## WHAT YOU NEED TO DO
Only the lines from the opening of the material through the one containing "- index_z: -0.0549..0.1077" should be reproduced, each exactly as it stands.

## DATA
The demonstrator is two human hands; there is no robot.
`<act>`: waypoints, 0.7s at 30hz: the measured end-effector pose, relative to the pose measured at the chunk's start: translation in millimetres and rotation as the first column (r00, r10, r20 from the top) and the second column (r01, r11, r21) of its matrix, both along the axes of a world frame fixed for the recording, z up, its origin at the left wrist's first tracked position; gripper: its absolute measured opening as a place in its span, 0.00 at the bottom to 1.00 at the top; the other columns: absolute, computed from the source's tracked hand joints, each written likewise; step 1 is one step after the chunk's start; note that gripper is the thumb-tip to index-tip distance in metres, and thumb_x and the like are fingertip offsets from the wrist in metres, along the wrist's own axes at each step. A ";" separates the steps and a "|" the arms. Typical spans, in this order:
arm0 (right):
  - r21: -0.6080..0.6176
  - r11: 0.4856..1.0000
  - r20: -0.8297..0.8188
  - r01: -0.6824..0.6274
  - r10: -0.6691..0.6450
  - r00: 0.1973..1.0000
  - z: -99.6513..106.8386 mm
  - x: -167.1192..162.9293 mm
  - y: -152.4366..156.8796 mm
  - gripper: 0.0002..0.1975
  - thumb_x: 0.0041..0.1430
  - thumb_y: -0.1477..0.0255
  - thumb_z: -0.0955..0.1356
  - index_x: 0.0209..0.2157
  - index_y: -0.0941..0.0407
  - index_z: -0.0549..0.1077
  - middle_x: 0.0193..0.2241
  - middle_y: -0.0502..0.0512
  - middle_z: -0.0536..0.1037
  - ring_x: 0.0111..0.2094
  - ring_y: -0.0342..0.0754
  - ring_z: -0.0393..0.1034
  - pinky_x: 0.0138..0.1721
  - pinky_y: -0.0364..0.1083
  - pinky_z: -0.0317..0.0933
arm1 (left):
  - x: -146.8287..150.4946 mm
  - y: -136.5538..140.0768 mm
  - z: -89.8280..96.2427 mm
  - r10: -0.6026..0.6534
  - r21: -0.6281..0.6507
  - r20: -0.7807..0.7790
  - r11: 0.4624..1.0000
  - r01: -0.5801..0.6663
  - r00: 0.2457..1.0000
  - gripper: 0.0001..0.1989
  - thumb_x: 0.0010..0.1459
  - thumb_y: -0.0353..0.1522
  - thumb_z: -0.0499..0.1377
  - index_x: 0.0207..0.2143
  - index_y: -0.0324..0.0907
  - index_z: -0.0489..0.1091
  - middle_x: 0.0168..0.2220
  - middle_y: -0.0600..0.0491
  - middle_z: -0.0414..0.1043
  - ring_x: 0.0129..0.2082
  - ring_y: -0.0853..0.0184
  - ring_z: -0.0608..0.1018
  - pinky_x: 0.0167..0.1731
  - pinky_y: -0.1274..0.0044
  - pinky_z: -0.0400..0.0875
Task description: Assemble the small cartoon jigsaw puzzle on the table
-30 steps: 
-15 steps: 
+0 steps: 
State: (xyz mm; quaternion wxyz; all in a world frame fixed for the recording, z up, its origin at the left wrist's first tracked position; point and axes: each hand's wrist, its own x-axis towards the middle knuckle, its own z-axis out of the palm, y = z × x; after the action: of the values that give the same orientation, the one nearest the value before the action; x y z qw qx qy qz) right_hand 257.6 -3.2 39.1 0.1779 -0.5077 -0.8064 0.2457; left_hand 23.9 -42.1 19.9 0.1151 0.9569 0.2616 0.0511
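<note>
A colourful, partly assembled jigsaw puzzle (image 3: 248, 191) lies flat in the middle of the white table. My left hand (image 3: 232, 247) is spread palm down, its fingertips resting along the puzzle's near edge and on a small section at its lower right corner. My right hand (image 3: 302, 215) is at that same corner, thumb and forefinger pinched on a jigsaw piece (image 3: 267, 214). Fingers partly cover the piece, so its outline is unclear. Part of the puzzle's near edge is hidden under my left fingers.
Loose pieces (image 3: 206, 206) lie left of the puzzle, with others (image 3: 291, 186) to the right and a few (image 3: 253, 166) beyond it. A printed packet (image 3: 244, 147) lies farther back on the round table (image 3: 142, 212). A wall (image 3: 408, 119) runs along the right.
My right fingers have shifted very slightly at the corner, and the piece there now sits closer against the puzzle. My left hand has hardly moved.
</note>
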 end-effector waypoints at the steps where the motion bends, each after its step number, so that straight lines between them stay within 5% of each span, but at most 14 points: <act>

## EXERCISE RESPONSE
The demonstrator is two human hands; there is no robot.
`<act>`: waypoints, 0.7s at 30hz: the measured end-effector pose, relative to the pose measured at the chunk's start: translation in millimetres and rotation as the first column (r00, r10, r20 from the top) and the second column (r01, r11, r21) of its matrix, both along the axes of a world frame fixed for the recording, z up, its origin at the left wrist's first tracked position; gripper: its absolute measured opening as a place in its span, 0.00 at the bottom to 1.00 at the top; the other columns: absolute, computed from the source's tracked hand joints, each written likewise; step 1 is one step after the chunk's start; note that gripper is the thumb-tip to index-tip distance in metres, and thumb_x and the like are fingertip offsets from the wrist in metres, along the wrist's own axes at each step. A ";" separates the steps and a "|" the arms. Typical spans, in this order:
arm0 (right):
  - r21: -0.6080..0.6176
  - r11: 0.4856..1.0000
  - r20: -0.8297..0.8188
  - r01: -0.6824..0.6274
  - r10: -0.6691..0.6450
  - r00: 0.1973..1.0000
  - z: -99.6513..106.8386 mm
  - x: -167.1192..162.9293 mm
  - y: -152.4366..156.8796 mm
  - gripper: 0.0002..0.1975
  - thumb_x: 0.0041..0.1430
  - thumb_y: -0.1477..0.0255
  - thumb_z: -0.0955..0.1356
  - index_x: 0.0209..0.2157
  - index_y: -0.0941..0.0407
  - index_z: -0.0549..0.1077

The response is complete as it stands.